4. Failing that, I'll make leaps of imagination into related styles and associations. This is the most satisfying when it works and I've learned not to invest too much into guesses in case it doesn't work. Gary Farber once described my mix tape for him as "a mixed bag". More recently, lydy was surprised that she liked all but one song on the first CD I made for her. I'm much better now than before, but it's still a bit of a gamble.
5. Failing that, I'll fill in with my own favorite songs. I'm playing dj, establishing common ground and proselytizing. And if it gets played while I'm around, I'll enjoy it all the more.
When I was making tapes, I took pride that I filled the tape, and almost always had less than a minute remaining per side. When CDs were a max of 74 minutes, virtually all my CDs were at least 73 minutes. That was fun to do, but hard. When standard CDs went to 80 minutes, I gave up and am usually satisfied when it has at least 74 minutes. I hate to burn CDs of less than an hour.
On occasion, I'll hear a song that person X would like or that they really need to hear. Sometimes I have to go out and get the song. When mplscorwin turned 18, I figured he really, really needed to hear "Billy the Mountain" by Frank Zappa. Everybody should hear "Billy the Mountain" at least once in their lives.

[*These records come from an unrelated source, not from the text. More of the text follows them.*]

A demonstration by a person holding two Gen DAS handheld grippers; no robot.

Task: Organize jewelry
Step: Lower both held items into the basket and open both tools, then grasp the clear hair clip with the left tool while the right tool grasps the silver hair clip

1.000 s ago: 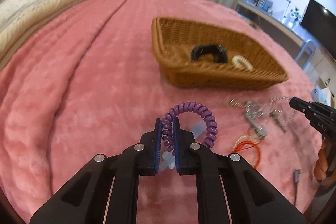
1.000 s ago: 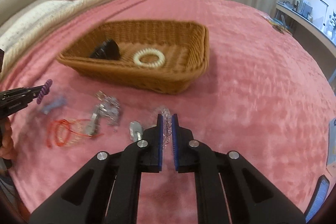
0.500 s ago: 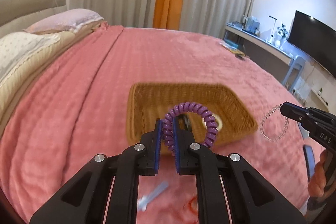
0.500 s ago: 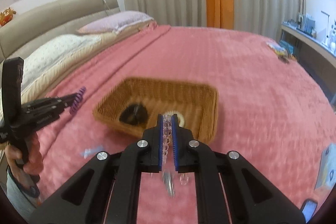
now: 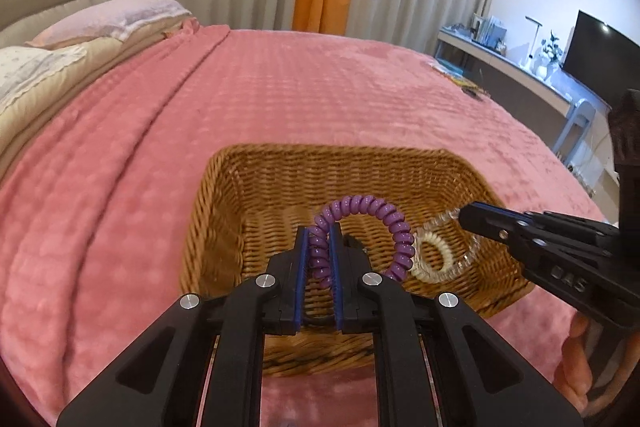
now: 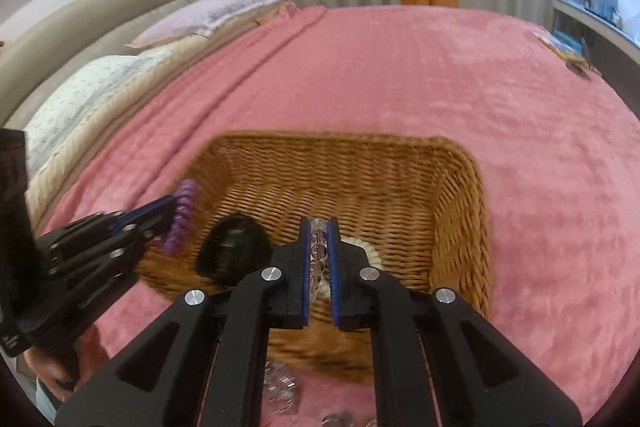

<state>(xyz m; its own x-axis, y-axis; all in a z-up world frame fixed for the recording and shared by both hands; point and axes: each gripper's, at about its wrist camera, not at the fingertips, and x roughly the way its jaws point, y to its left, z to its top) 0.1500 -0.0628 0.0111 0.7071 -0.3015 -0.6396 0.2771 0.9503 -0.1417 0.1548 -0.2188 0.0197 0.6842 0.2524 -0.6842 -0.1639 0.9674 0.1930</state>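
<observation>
A brown wicker basket (image 5: 256, 211) (image 6: 460, 219) lies on the pink bedspread. My left gripper (image 5: 319, 239) (image 6: 170, 215) is shut on a purple spiral hair tie (image 5: 368, 211) (image 6: 182, 219) and hangs over the basket's left part. My right gripper (image 6: 320, 235) (image 5: 462, 217) is shut on a clear beaded bracelet (image 6: 319, 247) (image 5: 468, 255) that dangles above the basket's right part. Inside the basket lie a white ring-shaped band (image 5: 444, 259) (image 6: 370, 251) and a black hair clip (image 6: 234, 251), the clip mostly hidden behind the fingers in the left wrist view.
Loose silver jewelry (image 6: 284, 387) lies on the bedspread just before the basket. Pillows (image 5: 108, 15) and a headboard are at the far left. A desk with a dark screen (image 5: 600, 55) stands at the right, curtains behind. A hand (image 6: 52, 379) holds the left gripper.
Both grippers have lifted their pieces off the bedspread and carried them forward over the basket. The loose jewelry pile has dropped out of the left wrist view.
</observation>
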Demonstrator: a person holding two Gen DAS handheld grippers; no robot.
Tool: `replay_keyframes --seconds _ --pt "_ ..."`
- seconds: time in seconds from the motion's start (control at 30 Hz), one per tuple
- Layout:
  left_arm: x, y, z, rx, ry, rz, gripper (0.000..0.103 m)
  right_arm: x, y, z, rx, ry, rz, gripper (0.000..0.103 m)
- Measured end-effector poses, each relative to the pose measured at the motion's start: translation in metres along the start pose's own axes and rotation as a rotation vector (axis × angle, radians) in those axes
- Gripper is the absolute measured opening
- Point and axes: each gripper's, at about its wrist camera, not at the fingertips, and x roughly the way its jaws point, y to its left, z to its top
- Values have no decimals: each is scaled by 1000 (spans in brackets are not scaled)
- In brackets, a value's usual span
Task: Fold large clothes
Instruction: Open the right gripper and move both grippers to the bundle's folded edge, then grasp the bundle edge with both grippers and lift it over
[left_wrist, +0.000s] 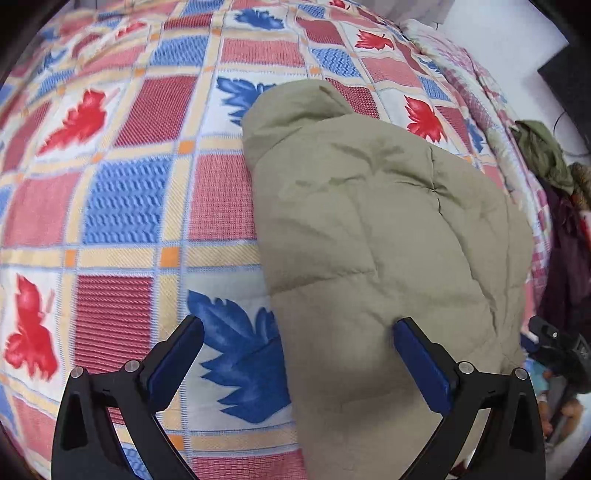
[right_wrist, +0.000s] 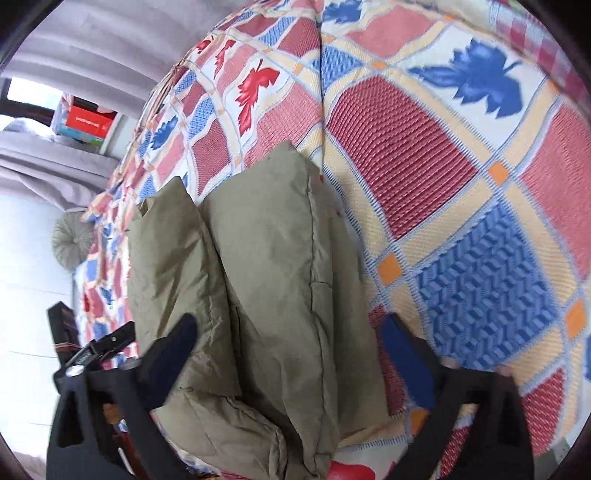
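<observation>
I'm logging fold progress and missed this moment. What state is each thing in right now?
Khaki padded jacket: folded into a bundle, lying on the bed.
Patterned bedspread: spread flat under the jacket.
Left tongs: open, holding nothing, one finger over the jacket.
Right tongs: open, holding nothing, straddling the jacket.
Clothes pile: crumpled at the bed's edge.

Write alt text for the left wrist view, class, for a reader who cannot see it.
A folded khaki padded jacket lies on a bedspread checked in red, blue and cream with leaf prints. The left gripper hovers over the jacket's near edge, jaws wide open and holding nothing.
</observation>
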Motion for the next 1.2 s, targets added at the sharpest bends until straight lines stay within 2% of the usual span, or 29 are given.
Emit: replay_keyframes --seconds 0.2,0.27,0.37,0.43,0.5,0.53,0.63,0.73,0.93,1.1,1.2 --pt "21 28 2 -108 76 -336 103 31 -21 19 23 44 68 103" --pt "32 31 1 -117 101 -381 103 43 -30 25 64 64 111 103" --pt "49 31 0 -121 135 -451 103 59 -32 31 137 100 284 103" --pt "58 31 0 -138 143 -482 103 63 -22 33 125 113 374 103" --pt "65 28 1 -142 147 -490 103 64 -5 37 50 127 370 103" --pt "67 25 2 -135 146 -488 103 67 5 39 -7 147 335 103" --pt "74 15 5 -101 142 -464 103 82 29 42 -171 211 155 103" --pt "81 9 6 -77 135 -438 103 102 34 46 -190 246 58 103" --pt "97 -7 9 -101 166 -446 103 125 9 51 -59 270 140 103" --pt "90 -32 8 -79 124 -374 102 130 15 49 -7 278 149 103" --pt "78 -43 7 -62 85 -343 92 129 17 47 28 264 173 95"
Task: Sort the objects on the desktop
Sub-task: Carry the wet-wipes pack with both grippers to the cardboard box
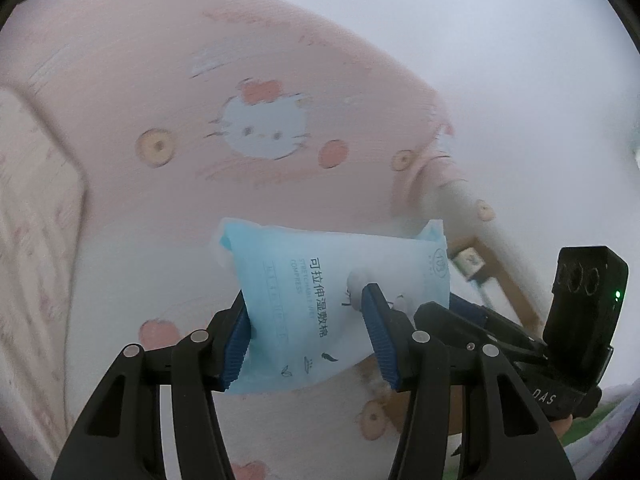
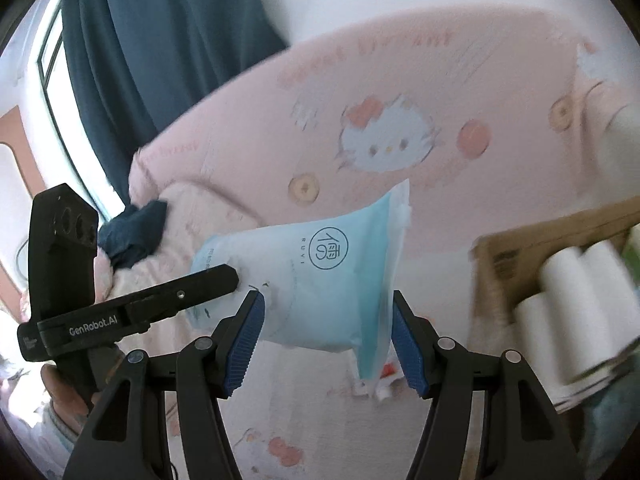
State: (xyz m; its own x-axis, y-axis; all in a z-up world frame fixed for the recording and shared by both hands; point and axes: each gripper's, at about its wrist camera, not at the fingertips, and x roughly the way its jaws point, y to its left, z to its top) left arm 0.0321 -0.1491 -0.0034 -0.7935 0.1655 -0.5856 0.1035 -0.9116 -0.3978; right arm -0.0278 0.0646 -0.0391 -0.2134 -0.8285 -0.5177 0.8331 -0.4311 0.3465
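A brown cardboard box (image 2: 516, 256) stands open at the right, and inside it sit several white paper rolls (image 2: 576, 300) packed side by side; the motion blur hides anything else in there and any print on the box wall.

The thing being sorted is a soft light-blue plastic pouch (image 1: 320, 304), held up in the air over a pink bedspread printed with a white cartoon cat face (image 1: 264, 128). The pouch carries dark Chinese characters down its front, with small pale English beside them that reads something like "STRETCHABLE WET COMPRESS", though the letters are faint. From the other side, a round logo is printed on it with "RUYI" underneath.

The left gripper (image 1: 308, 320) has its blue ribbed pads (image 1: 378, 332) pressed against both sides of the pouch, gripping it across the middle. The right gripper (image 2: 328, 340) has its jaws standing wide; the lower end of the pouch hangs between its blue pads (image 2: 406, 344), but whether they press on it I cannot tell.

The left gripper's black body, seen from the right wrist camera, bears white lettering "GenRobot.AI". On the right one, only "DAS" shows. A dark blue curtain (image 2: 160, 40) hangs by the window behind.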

I constructed a whole mix for laurel around "Dance In The Smoke" by Argent. When my kid friends request more lukeski I take the opportunity to spread Dementia artists around.
And, lastly, whim. Whatever I feel in the mood to hear (or at least play with the file) that day. Every now and then I'll just guess. It'll usually be a song I like but don't love (yet), often new (to me) but something I feel will fit in the mix. This actually works out okay, since my tastes are idiosyncratic enough that stuff on my edge is on other people's edge too. Plus, after nearly 30 years of radio, I'm a pretty good guesser.

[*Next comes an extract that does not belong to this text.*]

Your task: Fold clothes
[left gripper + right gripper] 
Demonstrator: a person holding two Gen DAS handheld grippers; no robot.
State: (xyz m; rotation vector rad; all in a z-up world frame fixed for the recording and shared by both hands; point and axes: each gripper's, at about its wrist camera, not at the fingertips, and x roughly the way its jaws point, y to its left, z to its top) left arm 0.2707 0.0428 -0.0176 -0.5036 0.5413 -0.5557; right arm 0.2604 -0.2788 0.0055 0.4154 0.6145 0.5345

Then I put them in some sort of order. This is the hardest part. I'll try to connect the songs: thematically, musically or whatever. I can't always connect all the songs, or even have all of them segue from one to the other. I'll frequently put an instrumental at the end of a sequence to break up a thematically linked set, but sometimes I just go from one unrelated song to another. Starting well and ending well is important. Still, the order is secondary to the presentation of new songs. Sometimes, diversity is it's own reason.
Making CDs is significantly easier than making tapes. iTunes -- at least having hundreds of songs in aiff format on my computer -- makes CDs very easy to generate. I can probably do kalimac's CD with songs already on my system. Though, now that I think of it, one of my preferences is to force myself to add a song to iTunes. After a year and a half, the songs in my iTunes library are a good representation, and I'm doing that less and less. Of course, I add new songs as they come in. The ones I like, anyway. And I'm still nearly 200 CDs behind in listening... but that's another post.